The primary components of the course:
- Introduce the basics of R programming
The course will introduce stereotypical programming concepts, in particular code modularisation, writing and using functions, and code re-usability. We will focus on understanding software engineering concepts such as project build and code testing. Participants will establish a working knowledge of R, R Studio, and relevant packages
- Review aspects of project organization
A typical data analysis project involves several many components, each including several data files and different binary scripts with code. Keeping these files organized can be challenging and requires a suite of analytical tools.
- Perform operations on vectors and understand how to use advanced functions
Learn how to wrangle, analyze and visualize data using base R operations and specialized packages (e.g. tidyverse and ggplot2)
- Promote a reproducible research workflow
Finally, we will examine how to write markdown documents for high throughput data presentation which permits you to incorporate text and code into a document.
1.3 At the conclusion of this course:
Students will be able to recognize problems that can be solved using statistical programming and reproducible research approaches. The skills of sharing, automation, and organization enable making research more reproducible. By practicing and reinforcing the use of quantitative tools, participants will be better able to make insights that would otherwise be hidden.
1.4 Course Materials
R for Data Science by G. Grolemund and H. Wickham (https://r4ds.had.co.nz/). This is R4DS in the syllabus.
bookdown: Authoring Books and Technical Documents with R Markdown by Y. Xie (https://bookdown.org/yihui/bookdown/). This is BD in the syllabus.

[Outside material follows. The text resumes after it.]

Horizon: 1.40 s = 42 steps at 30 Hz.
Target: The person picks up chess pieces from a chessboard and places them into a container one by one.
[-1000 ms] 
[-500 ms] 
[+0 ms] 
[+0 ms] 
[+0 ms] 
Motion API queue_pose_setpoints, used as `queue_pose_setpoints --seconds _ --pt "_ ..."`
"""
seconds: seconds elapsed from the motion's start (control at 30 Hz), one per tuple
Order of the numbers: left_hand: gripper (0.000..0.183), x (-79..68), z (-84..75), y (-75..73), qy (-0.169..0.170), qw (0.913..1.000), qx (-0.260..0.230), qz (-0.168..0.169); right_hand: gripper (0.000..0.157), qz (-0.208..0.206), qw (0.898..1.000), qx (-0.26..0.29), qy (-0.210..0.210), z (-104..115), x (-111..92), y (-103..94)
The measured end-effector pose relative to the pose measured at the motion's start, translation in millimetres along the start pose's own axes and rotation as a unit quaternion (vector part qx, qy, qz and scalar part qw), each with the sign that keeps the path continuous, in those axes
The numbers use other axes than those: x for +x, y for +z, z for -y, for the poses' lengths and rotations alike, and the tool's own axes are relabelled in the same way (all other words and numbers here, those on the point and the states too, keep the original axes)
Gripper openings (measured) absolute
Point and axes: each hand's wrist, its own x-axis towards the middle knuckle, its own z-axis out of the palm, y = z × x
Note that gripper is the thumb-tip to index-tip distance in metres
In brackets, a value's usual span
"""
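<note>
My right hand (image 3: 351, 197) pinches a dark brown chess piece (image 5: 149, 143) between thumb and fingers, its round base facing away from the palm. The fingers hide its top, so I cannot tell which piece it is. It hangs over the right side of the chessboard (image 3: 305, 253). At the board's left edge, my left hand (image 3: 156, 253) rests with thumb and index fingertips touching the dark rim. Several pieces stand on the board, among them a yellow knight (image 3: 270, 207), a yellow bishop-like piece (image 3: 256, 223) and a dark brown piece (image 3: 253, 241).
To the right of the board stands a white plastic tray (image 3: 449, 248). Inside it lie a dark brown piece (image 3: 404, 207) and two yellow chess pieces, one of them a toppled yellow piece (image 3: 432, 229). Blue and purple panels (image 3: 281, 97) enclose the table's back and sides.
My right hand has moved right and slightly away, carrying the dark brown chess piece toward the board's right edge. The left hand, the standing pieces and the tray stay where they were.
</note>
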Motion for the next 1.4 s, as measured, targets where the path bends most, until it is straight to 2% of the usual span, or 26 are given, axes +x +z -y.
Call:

Tufte, E. R. (2001). The Visual Display of Quantitative Information. Cheshire, Connecticut: Graphics Press. This is Tufte in the syllabus.
1.5 Course Scheduling
Class Number | Day | Assignments | Reading |
---|---|---|---|
1 | Thursday, January 19, 2023 | Syllabus, RStudio and R, R Packages, Useful Shortcuts | Leaf 01, 02, 03, R4DS 08 |
2 | Tuesday, January 24, 2023 | Leaf Lab at Bays and Bayous Jan. 24 and 25. | |
3 | Thursday, January 26, 2023 | Data input and output | Leaf 04 |
4 | Tuesday, January 31, 2023 | Data Classes | Leaf 05 |
5 | Thursday, February 2, 2023 | Leaf at Southern Division of AFS Meeting | |
6 | Tuesday, February 7, 2023 | Working in R | Leaf 06 |
7 | Thursday, February 9, 2023 | Indexing and Logical Operators | Leaf 08 |
8 | Tuesday, February 14, 2023 | Loops | Leaf 09 |
9 | Thursday, February 16, 2023 | Leaf Lab at MS Chapter of the AFS Annual Meeting | |
10 | Tuesday, February 21, 2023 | Mardi Gras Holiday | |
11 | Thursday, February 23, 2023 | Loops (more loops) | Leaf 09 |
12 | Tuesday, February 28, 2023 | R for Data Science, Script Anatomy and Organization, Assignment 01 Due | R4DS 01, 02 |
13 | Thursday, March 2, 2023 | Data Transformation | R4DS 05 |
14 | Tuesday, March 7, 2023 | Data Transformation | R4DS 05 |
15 | Thursday, March 9, 2023 | Pipes | R4DS 18 |
16 | Tuesday, March 14, 2023 | USM Spring Break | |
17 | Thursday, March 16, 2023 | USM Spring Break | |
18 | Tuesday, March 21, 2023 | Data Wrangling and Tibbles | R4DS 09, 10 |
19 | Thursday, March 23, 2023 | Tidy Data | R4DS 12 |
20 | Tuesday, March 28, 2023 | Relational Data | R4DS 13 |
21 | Thursday, March 30, 2023 | Factors | R4DS 15 |
22 | Tuesday, April 4, 2023 | Dates and Times | R4DS 16 |
23 | Thursday, April 6, 2023 | Pipes, Assignment 02 Due | R4DS 19 |
24 | Tuesday, April 11, 2023 | Graphical Display | Tufte |
25 | Thursday, April 13, 2023 | ggplot2 I | R4DS 03 |
26 | Tuesday, April 18, 2023 | ggplot2 II | R4DS 03 |
27 | Thursday, April 20, 2023 | ggplot2 III | R4DS 28 |
28 | Tuesday, April 25, 2023 | Rmarkdown I, Assignment 03 Due | R4DS 27, 29, 30 |
29 | Thursday, April 27, 2023 | Rmarkdown II | R4DS 27, 29, 30 |
30 | Tuesday, May 2, 2023 | Preliminary Project Presentations I | |
31 | Thursday, May 4, 2023 | Bookdown | BD 01 to BD 02 |
32 | May 8 to May 11, 2023 | Final Project Presentation - Date and Time TBD, Assignment 04 Due | |
1.6 Course Workload Statement
Students are expected to invest considerable time outside of class in learning the material for this course. The expectation of the University of Southern Mississippi is that students should spend approximately 2 to 3 hours outside of class each week for every hour in class working on reading, assignments, studying, and other work for the course. Time management is thus critical for student success. All students should assess their personal circumstances and talk with their advisors about the appropriate number of credit hours to take each term. Resources for academic support can be found at https://www.usm.edu/success.
1.7 Course Evaluation
Percentage | Letter Grade |
---|---|
93-100 | A |
90-92 | A- |
86-89 | B+ |
83-85 | B |
80-82 | B- |
76-79 | C+ |
73-75 | C |
70-72 | C- |
66-69 | D+ |
63-65 | D |
60-62 | D- |
< 60 | F |
1.8 Assignment Policy and Procedures
All assigned work (Assignments and Project) will be due at the beginning of class on its assigned due date. You will be submitting your code to me, via email at .r files and I will check that the code runs properly, grade the assignment, and provide feedback within five business days. Late work will not be given full credit.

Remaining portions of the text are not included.